-- Try it --
The response should be the lines of the data, starting at the first and ending at the one that contains "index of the", copied without change.

------------------------------

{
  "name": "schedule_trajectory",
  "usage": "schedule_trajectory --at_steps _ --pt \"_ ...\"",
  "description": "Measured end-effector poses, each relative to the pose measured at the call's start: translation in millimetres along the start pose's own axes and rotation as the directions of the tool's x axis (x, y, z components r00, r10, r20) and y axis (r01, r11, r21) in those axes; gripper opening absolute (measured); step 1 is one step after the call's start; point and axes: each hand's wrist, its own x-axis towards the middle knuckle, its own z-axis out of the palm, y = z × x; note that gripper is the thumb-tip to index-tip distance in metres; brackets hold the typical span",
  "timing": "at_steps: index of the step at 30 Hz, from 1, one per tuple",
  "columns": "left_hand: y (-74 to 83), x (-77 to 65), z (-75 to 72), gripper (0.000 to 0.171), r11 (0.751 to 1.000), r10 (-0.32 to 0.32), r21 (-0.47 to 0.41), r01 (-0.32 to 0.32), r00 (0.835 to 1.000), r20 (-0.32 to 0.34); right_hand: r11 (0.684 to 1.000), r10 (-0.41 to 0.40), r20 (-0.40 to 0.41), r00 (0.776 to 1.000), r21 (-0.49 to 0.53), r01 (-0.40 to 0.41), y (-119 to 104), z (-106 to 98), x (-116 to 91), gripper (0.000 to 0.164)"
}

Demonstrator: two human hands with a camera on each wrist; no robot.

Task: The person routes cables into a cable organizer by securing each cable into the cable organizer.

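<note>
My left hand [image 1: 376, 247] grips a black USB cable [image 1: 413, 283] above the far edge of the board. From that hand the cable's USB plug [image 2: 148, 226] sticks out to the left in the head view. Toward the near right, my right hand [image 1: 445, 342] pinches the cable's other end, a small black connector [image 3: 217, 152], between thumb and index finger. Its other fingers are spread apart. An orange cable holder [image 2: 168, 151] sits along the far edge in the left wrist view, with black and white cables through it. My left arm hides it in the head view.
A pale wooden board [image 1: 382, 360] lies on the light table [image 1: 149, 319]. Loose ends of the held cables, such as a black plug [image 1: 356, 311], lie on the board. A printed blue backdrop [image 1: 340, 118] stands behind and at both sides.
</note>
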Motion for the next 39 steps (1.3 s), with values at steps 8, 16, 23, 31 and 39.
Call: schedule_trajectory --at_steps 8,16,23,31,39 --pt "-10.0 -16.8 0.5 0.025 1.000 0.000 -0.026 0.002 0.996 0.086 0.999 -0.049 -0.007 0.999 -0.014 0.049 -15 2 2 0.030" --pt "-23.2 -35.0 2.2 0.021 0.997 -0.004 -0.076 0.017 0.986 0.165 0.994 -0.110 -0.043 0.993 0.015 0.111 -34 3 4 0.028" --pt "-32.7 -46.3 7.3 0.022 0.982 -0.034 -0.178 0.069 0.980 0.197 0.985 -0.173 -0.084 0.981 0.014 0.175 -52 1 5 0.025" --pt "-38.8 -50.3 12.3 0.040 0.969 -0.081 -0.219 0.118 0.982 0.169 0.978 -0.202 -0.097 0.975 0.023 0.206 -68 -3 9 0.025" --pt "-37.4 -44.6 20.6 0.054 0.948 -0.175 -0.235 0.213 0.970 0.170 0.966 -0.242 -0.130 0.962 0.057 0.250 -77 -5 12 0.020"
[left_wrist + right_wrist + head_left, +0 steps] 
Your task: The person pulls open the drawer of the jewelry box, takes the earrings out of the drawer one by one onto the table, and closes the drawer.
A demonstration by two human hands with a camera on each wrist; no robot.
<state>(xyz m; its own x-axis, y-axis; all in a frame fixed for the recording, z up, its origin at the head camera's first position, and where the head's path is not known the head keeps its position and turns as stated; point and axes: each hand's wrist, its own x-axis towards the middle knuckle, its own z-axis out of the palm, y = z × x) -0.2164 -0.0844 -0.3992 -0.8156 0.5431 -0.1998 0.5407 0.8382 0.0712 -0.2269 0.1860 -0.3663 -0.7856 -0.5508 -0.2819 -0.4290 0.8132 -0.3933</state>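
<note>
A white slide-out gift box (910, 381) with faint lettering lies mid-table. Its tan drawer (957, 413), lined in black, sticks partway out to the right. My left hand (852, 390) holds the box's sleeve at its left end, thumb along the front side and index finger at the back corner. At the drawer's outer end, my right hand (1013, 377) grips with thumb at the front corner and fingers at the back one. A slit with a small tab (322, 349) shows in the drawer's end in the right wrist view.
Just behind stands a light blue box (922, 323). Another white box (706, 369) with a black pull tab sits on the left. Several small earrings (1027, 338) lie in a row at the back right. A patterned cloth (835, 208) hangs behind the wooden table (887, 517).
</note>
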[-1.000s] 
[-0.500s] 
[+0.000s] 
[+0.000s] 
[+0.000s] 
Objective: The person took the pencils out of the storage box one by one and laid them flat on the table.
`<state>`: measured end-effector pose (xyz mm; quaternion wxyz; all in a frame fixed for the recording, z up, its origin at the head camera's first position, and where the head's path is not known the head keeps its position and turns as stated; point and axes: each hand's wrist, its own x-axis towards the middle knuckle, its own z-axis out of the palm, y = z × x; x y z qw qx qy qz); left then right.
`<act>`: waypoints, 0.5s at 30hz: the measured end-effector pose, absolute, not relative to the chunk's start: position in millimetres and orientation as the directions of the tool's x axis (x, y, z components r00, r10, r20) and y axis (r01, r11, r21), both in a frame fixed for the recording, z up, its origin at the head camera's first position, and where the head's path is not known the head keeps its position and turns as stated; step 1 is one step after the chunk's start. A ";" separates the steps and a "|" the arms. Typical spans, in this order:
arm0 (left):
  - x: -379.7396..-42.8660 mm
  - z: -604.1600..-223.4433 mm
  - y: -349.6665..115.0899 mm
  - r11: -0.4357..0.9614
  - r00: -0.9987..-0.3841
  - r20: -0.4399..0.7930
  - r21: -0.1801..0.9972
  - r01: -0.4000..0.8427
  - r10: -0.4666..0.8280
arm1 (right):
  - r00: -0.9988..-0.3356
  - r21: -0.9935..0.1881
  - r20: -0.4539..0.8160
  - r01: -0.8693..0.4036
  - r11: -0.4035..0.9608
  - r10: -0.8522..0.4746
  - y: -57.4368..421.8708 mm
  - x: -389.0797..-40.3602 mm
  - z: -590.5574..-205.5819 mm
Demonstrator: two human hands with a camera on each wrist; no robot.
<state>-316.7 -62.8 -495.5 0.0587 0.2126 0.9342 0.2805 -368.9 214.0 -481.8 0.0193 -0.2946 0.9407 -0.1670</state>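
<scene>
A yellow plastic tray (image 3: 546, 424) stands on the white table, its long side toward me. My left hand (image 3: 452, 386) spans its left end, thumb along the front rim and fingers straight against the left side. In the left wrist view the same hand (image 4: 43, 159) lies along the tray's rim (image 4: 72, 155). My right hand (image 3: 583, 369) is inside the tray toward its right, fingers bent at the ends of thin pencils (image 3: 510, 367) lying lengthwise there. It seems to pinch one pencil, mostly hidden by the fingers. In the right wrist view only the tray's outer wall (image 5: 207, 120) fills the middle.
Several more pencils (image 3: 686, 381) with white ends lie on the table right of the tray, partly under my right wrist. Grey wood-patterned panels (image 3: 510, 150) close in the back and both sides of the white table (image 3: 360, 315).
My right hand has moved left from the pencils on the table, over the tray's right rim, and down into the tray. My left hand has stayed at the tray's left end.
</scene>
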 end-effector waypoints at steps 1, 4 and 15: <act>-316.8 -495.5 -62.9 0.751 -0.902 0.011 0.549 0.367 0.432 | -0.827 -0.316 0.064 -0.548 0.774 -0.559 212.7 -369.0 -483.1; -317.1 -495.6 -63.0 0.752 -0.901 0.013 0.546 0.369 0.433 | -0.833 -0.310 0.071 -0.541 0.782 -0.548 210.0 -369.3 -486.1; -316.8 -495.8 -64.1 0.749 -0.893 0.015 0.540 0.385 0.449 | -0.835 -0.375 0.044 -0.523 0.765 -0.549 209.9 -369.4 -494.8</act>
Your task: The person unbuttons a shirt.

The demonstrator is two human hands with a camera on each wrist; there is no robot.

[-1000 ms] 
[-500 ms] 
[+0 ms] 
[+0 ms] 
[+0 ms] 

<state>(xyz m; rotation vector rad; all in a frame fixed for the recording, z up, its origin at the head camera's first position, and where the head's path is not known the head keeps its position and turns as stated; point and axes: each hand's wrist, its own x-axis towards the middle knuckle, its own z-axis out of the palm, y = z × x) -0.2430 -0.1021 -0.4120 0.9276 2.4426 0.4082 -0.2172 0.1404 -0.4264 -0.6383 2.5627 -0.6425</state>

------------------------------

-- Result of the exercise --
{
  "name": "schedule_trajectory",
  "usage": "schedule_trajectory --at_steps _ --pt \"_ ...\"",
  "description": "Measured end-effector poses, each relative to the pose measured at the call's start: translation in millimetres along the start pose's own axes and rotation as the directions of the tool's x axis (x, y, z components r00, r10, r20) and y axis (r01, r11, r21) in those axes; gripper opening absolute (measured); step 1 is one step after the call's start; point and axes: each hand's wrist, its own x-axis towards the middle knuckle, its own z-axis out of the palm, y = z × x; note that gripper is the thumb-tip to index-tip distance in metres; brackets hold the typical span",
  "timing": "at_steps: index of the step at 30 Hz, from 1, one per tuple",

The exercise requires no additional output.